On Monday I posted an alternative wave count in the free chatroom. I'm leaning toward it due to the strength in the market we had all day, as yesterday basically closed flat... down very small. At the most I think we were down 11-12 points on the ES/SPX, so that's leaning toward small wave 4 down already completing at the 4167 low last Thursday. That puts us in the small wave 5 up now, which is subdividing of course into tiny waves.
It really gets hard to try and label all these smaller day to day moves. So I just have to focus on the bigger picture, which suggests we'll reach 4300+ sometime next week, which should be a very important top where a major correction or crash should follow. The rest of this week will again be hard to figure out.
If we drop to the 4150 area then I'll be back to the original count and label that drop the small wave 4 down, which I don't see it happening right now, but we could see some quick drop on Thursday/Friday to that zone if they plan on shaking out some bulls. But right now I'm leaning toward the alternative count, and it would suggest we don't take out the 4167 low last week, but hold between 4180-4200 on any move down this week.
I've mentioned many times in the past how the market makers tend to drive the market down in the second week of any month to put in a Thursday or Friday low. They sell naked calls on the VIX when this happens. Then they buy the market back up into the third week as it's the monthly options expiration.
That will drive the VIX down so the calls they collected premium on will expire worthless. And any puts that traders bought on the SPY/QQQ/IWM, etc... also expire worthless. Yes, it's a rigged game but we all know that... right?
Today is also Tuesday, which there's another old saying called "Turn-Around-Tuesday"... which means that if we rally at the open it commonly reverses by the close. Or the opposite of course... if we dump at the open they rally it back up by the close. Maybe that happens today... I don't know?
But a move up to a new all time high today probably won't hold as the short term charts are still too overbought. Bulls really should stay under it and go sideways for a couple more days to reset those charts and hold the 4180-4200 area. Then they can move up with technicals supporting a rally, which could then hold and run for 4300+ into next week.
So I'm leery of any new high today, as it's probably going to be short lived.
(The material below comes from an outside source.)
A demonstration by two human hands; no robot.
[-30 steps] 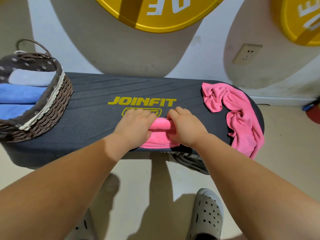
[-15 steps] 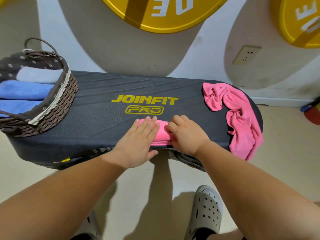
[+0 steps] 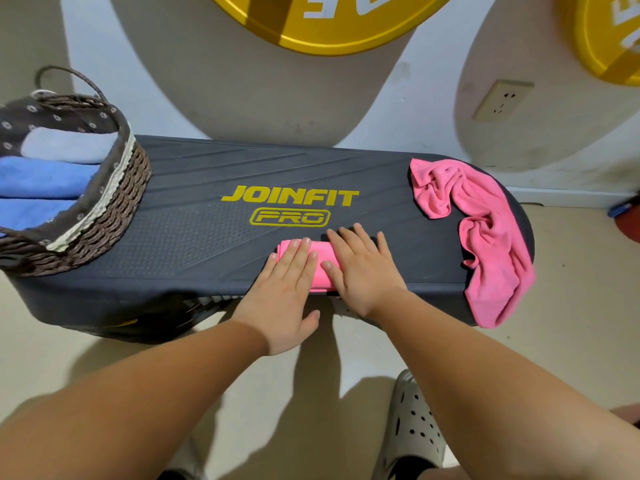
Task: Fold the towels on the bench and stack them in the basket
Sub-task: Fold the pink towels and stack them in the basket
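Three folded blue towels [image 3: 45, 178] fill the basket [image 3: 114, 216]; hands [image 3: 325, 271] flat on pink towel [image 3: 320, 263]

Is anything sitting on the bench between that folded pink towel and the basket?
Nothing visible. The bench is bare between the folded pink towel and the basket; the crumpled pink towel lies on the opposite side.

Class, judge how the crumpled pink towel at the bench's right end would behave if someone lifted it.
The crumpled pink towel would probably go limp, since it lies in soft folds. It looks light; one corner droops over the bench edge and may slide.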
It could get us back on the main wave count too... meaning the move up from the 5/19 low of 4055 to any new all time high would be a completed small wave 3 up. At that point I'd consider that 67 point drop from 4230-4067 an "abc" tiny wave 4 down and the rally up from there the tiny wave 5 up to complete small wave 3 up.
It's still my main wave count but I have to be open to the alternative count too, which suggests the small wave 3 up ended at the 4230 high and that 67 point drop was small wave 4 down. Elliottwave isn't something you can just blindly use by itself. You MUST use technicals too and what I find that's the most accurate is the RSI reading on the various short term time frames. When too overbought the market can't go up too much more, and a move down of some degree usually follows. I think that's going to be the case today.
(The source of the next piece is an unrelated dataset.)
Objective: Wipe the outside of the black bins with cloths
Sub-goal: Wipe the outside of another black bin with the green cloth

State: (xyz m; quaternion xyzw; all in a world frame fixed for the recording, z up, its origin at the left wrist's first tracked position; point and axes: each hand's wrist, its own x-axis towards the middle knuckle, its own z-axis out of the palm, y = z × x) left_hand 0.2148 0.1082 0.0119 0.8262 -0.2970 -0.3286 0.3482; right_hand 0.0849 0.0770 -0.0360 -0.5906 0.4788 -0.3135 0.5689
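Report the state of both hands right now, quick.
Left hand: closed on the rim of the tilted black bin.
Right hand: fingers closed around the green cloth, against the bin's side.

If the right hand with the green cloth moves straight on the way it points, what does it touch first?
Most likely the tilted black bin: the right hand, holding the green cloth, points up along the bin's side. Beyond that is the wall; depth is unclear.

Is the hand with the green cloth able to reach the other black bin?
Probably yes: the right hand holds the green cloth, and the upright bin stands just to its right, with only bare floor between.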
If so then we could be setting up a deeper pullback to that 4150 to trap new bulls that buy that new high thinking it's a breakout (and make a small wave 4 down). In the end I'll just have to look at where all the charts are by the close today. If the bulls want to make a run for it, with 4300+ in mind, I'd feel a lot better if they'd get at least the 1 hour and 2 hour charts oversold on the RSI and get the 4 hour to neutral. If not, then the bears should push it back down later this week with important support around 4150 from the bullish wedge pattern shown as two light purple trendlines on my chart.
Those are my thoughts and scenario's to watch out for today and the rest of this week. Have a blessed day.